Connecting to Other Modules
Your choices in storage, databases, and networking directly influence cost patterns. Monitoring and management tools can also add small but important line items to your bill.
2. Core AWS Pricing Models and Terms
On-Demand
On-Demand pricing: pay by the second or hour, no long-term commitment. Good for spiky, short-lived, or unpredictable workloads like dev/test or new apps.
Savings Plans
Savings Plans: commit to a consistent amount of compute spend (1 or 3 years) for lower prices. Compute Savings Plans are flexible across EC2, Fargate, and Lambda.
Reserved Instances
Reserved Instances: 1- or 3-year commitments to EC2 (and some DBs) for discounts. Standard RIs give the biggest savings; Convertible RIs offer more flexibility.
Spot Instances
Spot Instances: use spare EC2 capacity at deep discounts, but AWS can stop them with 2 minutes' notice. Ideal for fault-tolerant or batch jobs.
Free Tier and Always Free
The AWS Free Tier gives limited usage for the first 12 months of a new account. Some services have Always Free quotas that remain free at low usage levels.

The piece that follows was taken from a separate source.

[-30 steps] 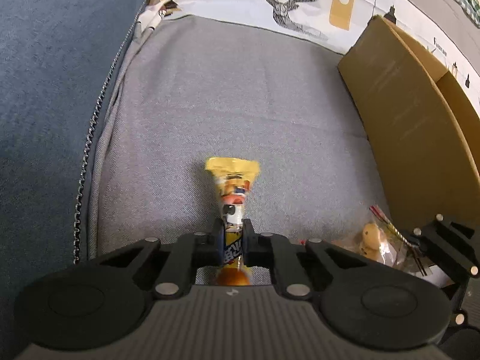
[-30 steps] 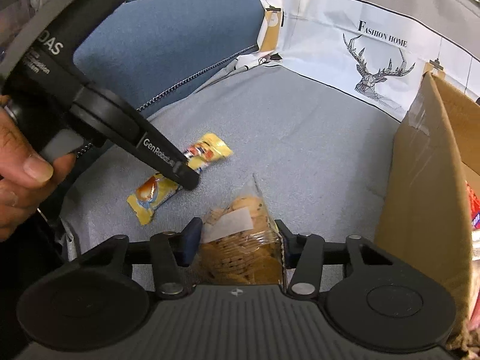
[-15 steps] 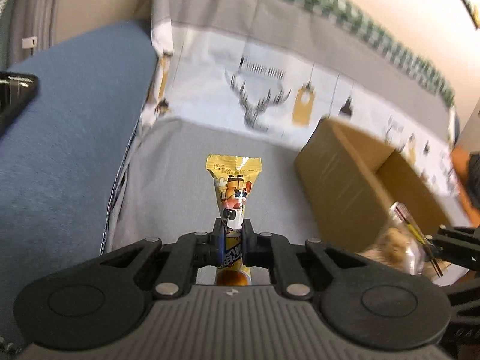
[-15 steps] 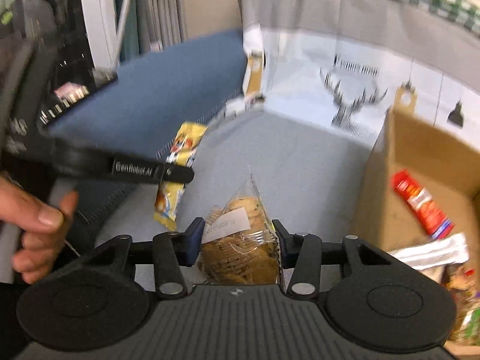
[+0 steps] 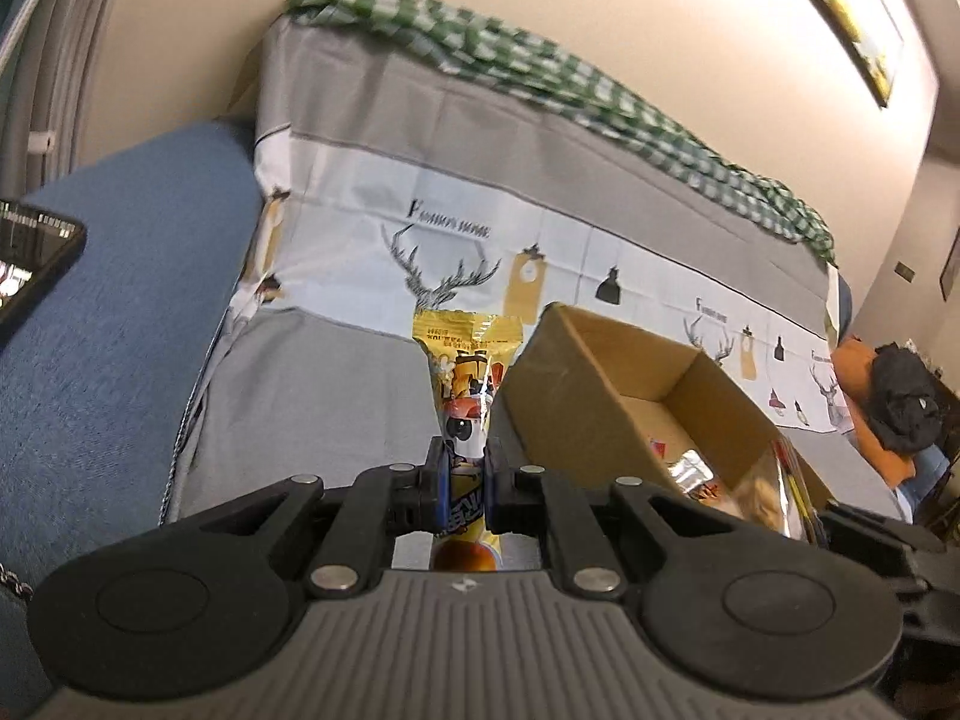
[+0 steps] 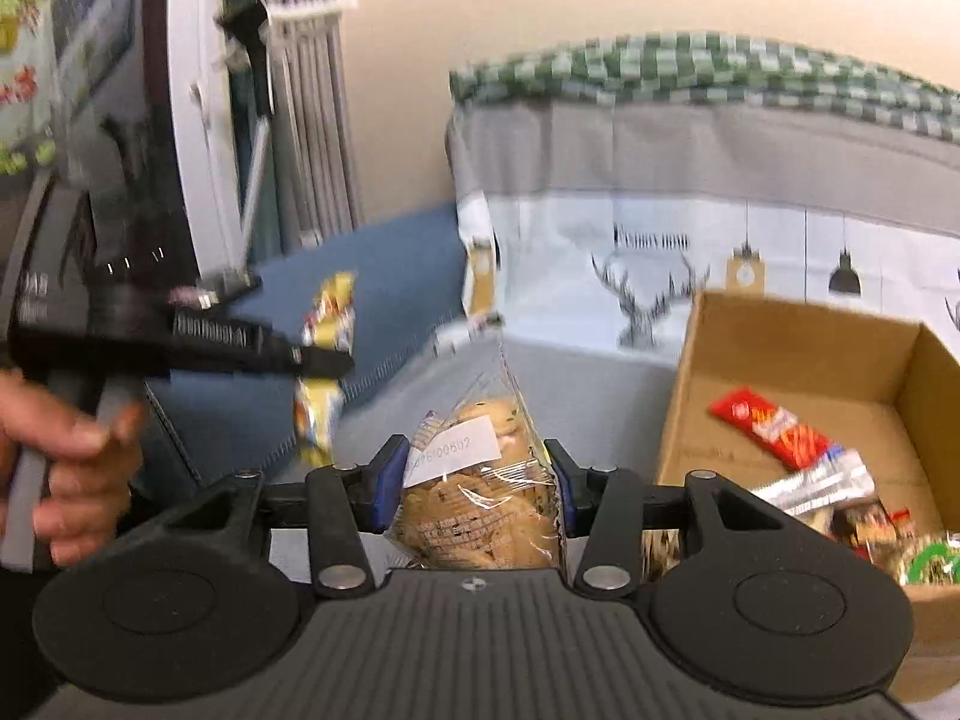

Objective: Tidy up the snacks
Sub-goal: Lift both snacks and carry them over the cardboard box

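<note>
I am clamping my left fingers (image 5: 461,477) on the yellow snack packet (image 5: 465,384) and my right fingers (image 6: 474,480) on the cookie bag (image 6: 480,498), both lifted; I should clear the near wall of the cardboard box (image 6: 798,360) ahead-right before releasing.

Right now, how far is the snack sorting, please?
Done: several packets already lie in the cardboard box. In hand: the left claw grips a yellow snack stick, and the right claw grips a cookie bag; both are in the air. Left: putting these two into the box.
</note>
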`<state>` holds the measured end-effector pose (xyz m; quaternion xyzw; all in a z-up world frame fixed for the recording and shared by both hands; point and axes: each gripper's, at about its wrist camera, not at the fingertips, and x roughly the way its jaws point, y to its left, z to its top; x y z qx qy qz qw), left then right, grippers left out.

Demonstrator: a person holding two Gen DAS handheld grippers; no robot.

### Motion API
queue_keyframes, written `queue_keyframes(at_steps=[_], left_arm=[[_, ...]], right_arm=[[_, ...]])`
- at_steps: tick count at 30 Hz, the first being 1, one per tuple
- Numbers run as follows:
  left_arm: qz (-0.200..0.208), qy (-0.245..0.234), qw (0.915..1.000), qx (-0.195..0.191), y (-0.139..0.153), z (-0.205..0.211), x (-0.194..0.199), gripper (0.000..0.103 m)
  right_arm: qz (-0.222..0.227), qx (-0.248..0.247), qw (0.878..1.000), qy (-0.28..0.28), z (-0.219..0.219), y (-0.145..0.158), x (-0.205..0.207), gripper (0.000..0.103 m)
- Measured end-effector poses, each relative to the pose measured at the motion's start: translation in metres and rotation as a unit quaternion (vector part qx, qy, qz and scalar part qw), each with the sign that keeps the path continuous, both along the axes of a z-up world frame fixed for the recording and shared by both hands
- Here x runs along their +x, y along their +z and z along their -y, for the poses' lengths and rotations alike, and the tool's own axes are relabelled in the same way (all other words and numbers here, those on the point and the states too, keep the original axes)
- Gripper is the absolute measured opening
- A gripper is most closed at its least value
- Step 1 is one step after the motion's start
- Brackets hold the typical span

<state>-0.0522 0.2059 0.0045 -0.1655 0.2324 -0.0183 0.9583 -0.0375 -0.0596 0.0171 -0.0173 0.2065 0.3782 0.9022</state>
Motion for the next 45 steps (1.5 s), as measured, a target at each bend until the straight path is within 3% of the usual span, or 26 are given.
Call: queue_keyframes(at_steps=[4,8,17,28,34,45], left_arm=[[0.004,-0.004,0.9997,0.024,0.005,0.021,-0.004,0.011],[-0.017,-0.001,0.9999,0.001,0.011,0.038,0.006,0.011],[0.004,-0.023,0.9995,0.021,0.067,0.108,0.048,0.011],[0.012,-0.066,0.9966,0.047,0.101,0.190,0.113,0.011],[0.009,-0.085,0.9946,0.059,0.098,0.215,0.137,0.011],[-0.020,-0.086,0.9948,0.051,0.082,0.227,0.161,0.011]], right_arm=[[0.002,0.026,1.000,-0.011,0.016,-0.002,0.003,0.049],[0.007,0.049,0.998,-0.026,0.030,-0.001,0.012,0.049],[0.016,0.120,0.989,-0.085,0.078,0.006,0.043,0.049],[0.005,0.182,0.961,-0.208,0.150,0.005,0.083,0.049],[-0.034,0.202,0.945,-0.255,0.174,-0.006,0.104,0.049],[-0.031,0.205,0.939,-0.273,0.181,-0.011,0.112,0.049]])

3. Example: Choosing a Pricing Model for EC2
Workload A: New App
Unpredictable traffic, experimenting with instance types, unclear long-term usage. Best fit: On-Demand EC2 for maximum flexibility and no commitments yet.
Workload B: HR System
Stable, long-running internal HR app expected to last years. Best fit: Savings Plans or Standard RIs to trade commitment for lower prices.
Workload C: Rendering Jobs
CPU-heavy batch jobs, can pause and retry, tolerate interruptions. Best fit: Spot Instances (often mixed with some On-Demand) for big discounts.
Exam Angle
If a question mentions fault-tolerant batch and lowest cost, think Spot. If it mentions steady, predictable usage, think Savings Plans or RIs.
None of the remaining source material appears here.